▸ **Task**
Wherever the listing holds a picture, leave it out, and copy the remainder exactly.
_____
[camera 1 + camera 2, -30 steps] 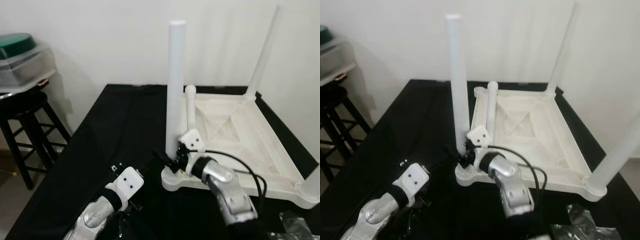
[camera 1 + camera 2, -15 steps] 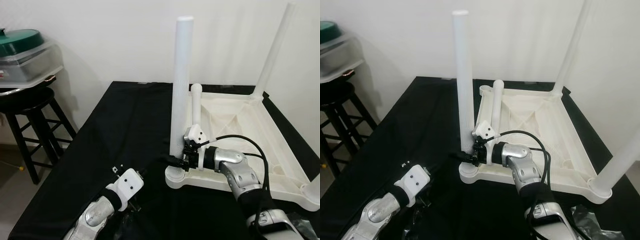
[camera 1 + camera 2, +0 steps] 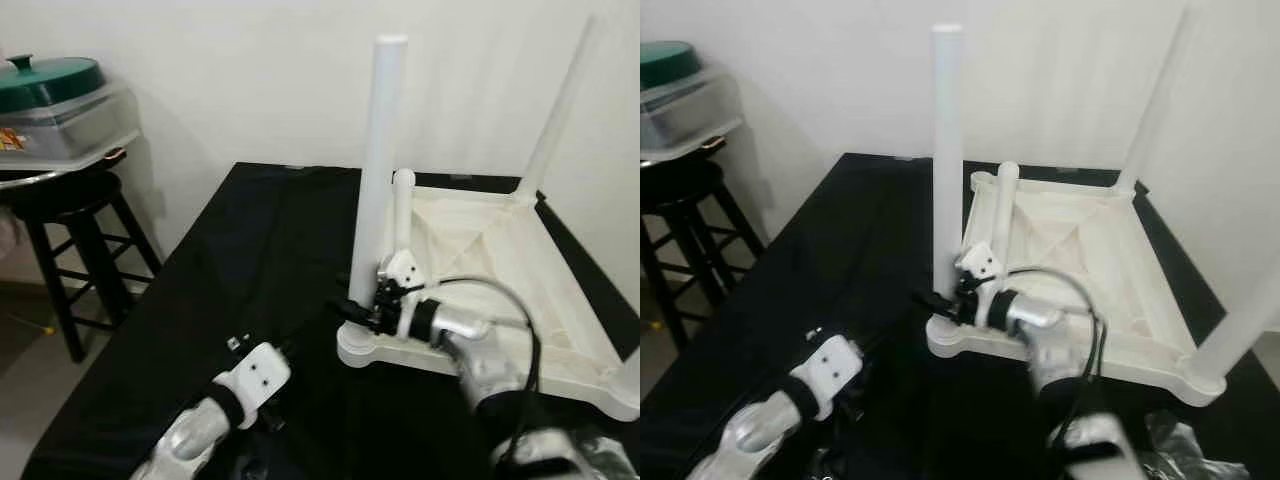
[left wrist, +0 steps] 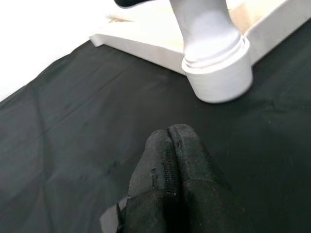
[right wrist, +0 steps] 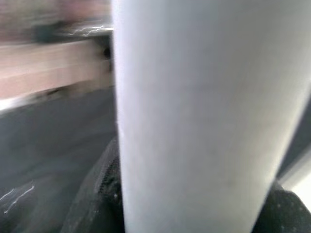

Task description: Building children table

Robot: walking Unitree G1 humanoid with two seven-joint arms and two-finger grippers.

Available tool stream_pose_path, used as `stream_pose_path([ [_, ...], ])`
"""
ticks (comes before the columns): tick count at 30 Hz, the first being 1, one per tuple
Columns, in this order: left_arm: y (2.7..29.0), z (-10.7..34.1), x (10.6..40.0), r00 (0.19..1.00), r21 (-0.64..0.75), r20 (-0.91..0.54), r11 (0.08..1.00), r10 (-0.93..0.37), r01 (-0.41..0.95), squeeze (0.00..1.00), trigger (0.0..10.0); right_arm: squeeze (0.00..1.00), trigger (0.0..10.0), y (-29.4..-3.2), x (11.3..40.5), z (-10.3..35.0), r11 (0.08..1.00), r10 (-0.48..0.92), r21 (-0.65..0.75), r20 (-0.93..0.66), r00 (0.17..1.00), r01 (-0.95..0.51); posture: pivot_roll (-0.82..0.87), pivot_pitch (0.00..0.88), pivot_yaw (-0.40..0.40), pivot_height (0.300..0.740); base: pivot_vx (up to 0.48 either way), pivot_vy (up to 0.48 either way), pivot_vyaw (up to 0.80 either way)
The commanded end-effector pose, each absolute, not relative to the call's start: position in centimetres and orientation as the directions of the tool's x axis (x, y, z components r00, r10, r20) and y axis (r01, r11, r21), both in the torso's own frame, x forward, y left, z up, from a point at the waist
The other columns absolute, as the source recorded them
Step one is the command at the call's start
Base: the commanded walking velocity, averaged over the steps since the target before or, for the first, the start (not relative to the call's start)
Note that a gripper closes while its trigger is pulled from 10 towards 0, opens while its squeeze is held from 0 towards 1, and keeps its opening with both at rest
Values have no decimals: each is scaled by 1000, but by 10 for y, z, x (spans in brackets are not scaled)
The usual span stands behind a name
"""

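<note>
A white plastic children's table [image 3: 560,330] lies upside down on a black cloth [image 3: 250,260]. Its near-left leg [image 3: 378,170] stands tall in its corner socket [image 3: 362,350]. My right gripper [image 3: 362,312] is shut on this leg just above the socket; the right wrist view has the leg [image 5: 194,116] close up between the dark fingers [image 5: 99,194]. A shorter leg [image 3: 403,215] stands behind it, and a far-right leg [image 3: 560,110] and a near-right leg [image 3: 625,370] are upright. My left gripper [image 4: 169,133] hovers shut and empty over the cloth, short of the socket [image 4: 218,73].
A black stool [image 3: 70,215] with a clear, green-lidded container [image 3: 55,105] stands at the left, beside the cloth-covered table's left edge. A white wall lies behind. Crumpled clear plastic [image 3: 1200,455] rests at the near right.
The camera has shifted, so the whole scene sits further right. My right gripper stays on the base of the near-left leg while its forearm has swung out to the right. The left arm has barely moved.
</note>
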State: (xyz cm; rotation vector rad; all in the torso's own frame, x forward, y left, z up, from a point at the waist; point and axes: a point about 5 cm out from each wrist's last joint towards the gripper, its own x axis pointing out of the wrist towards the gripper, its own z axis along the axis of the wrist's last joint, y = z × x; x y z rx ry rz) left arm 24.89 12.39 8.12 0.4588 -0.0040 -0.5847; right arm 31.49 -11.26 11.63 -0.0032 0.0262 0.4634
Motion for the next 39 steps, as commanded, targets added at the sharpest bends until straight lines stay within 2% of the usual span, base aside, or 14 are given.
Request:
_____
▸ **Response to the task**
[camera 1 + camera 2, -30 steps] 
[camera 1 + camera 2, -15 steps] 
[camera 1 + camera 2, +0 steps] 
[left wrist, +0 steps] 
[right wrist, +0 steps] 

Task description: Building children table

Robot: walking Unitree G1 humanoid with two seven-joint arms and two-finger grippers.

Available tool stream_pose_path, used as `stream_pose_path([ [_, ...], ])`
"""
ticks (comes before the columns): tick count at 30 Hz, the first being 1, one per tuple
Columns, in this order: left_arm: y (2.7..29.0), z (-10.7..34.1), x (10.6..40.0), r00 (0.19..1.00), r21 (-0.64..0.75), r20 (-0.91..0.54), r11 (0.08..1.00), r10 (-0.93..0.37), r01 (-0.41..0.95), squeeze (0.00..1.00), trigger (0.0..10.0); right_arm: squeeze (0.00..1.00), trigger (0.0..10.0), y (-29.4..-3.2), x (11.3..40.5), z (-10.3..35.0), r11 (0.08..1.00), r10 (-0.48..0.92), r21 (-0.65..0.75), r20 (-0.93..0.66), r00 (0.17..1.00), r01 (-0.95..0.51); posture: pivot_roll (-0.82..0.87), pivot_pitch (0.00..0.88), pivot_yaw (-0.40..0.40), pivot_height (0.300..0.740); base: pivot_vx (up to 0.48 either way), pivot_vy (up to 0.48 either way), pivot_vyaw (up to 0.80 either way)
The commanded end-effector pose, each absolute, not relative to the call's start: position in centimetres and orientation as the directions of the tool's x axis (x, y, z components r00, r10, r20) and y axis (r01, r11, r21), both in the torso's own frame, x forward, y left, z up, from a point at the waist
The other columns absolute, as the source recorded them
Step one is the command at the call's start
Base: the commanded walking velocity, averaged over the steps since the target before or, for the first, the start (not relative to the call's start)
Note that a gripper closes while its trigger is pulled from 10 towards 0, opens while its squeeze is held from 0 towards 1, and keeps its opening with both at rest
Values have no decimals: each is scaled by 1000, but by 10 for y, z, x (spans in brackets are not scaled)
The usual span stands behind a name
"""

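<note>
A white plastic children's table [image 3: 560,330] lies upside down on a black cloth [image 3: 250,260]. Its near-left leg [image 3: 378,170] stands tall in its corner socket [image 3: 362,350]. My right gripper [image 3: 362,312] is shut on this leg just above the socket; the right wrist view has the leg [image 5: 194,116] close up between the dark fingers [image 5: 99,194]. A shorter leg [image 3: 403,215] stands behind it, and a far-right leg [image 3: 560,110] and a near-right leg [image 3: 625,370] are upright. My left gripper [image 4: 169,133] hovers shut and empty over the cloth, short of the socket [image 4: 218,73].
A black stool [image 3: 70,215] with a clear, green-lidded container [image 3: 55,105] stands at the left, beside the cloth-covered table's left edge. A white wall lies behind. Crumpled clear plastic [image 3: 1200,455] rests at the near right.
The camera has shifted, so the whole scene sits further right. My right gripper stays on the base of the near-left leg while its forearm has swung out to the right. The left arm has barely moved.
</note>
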State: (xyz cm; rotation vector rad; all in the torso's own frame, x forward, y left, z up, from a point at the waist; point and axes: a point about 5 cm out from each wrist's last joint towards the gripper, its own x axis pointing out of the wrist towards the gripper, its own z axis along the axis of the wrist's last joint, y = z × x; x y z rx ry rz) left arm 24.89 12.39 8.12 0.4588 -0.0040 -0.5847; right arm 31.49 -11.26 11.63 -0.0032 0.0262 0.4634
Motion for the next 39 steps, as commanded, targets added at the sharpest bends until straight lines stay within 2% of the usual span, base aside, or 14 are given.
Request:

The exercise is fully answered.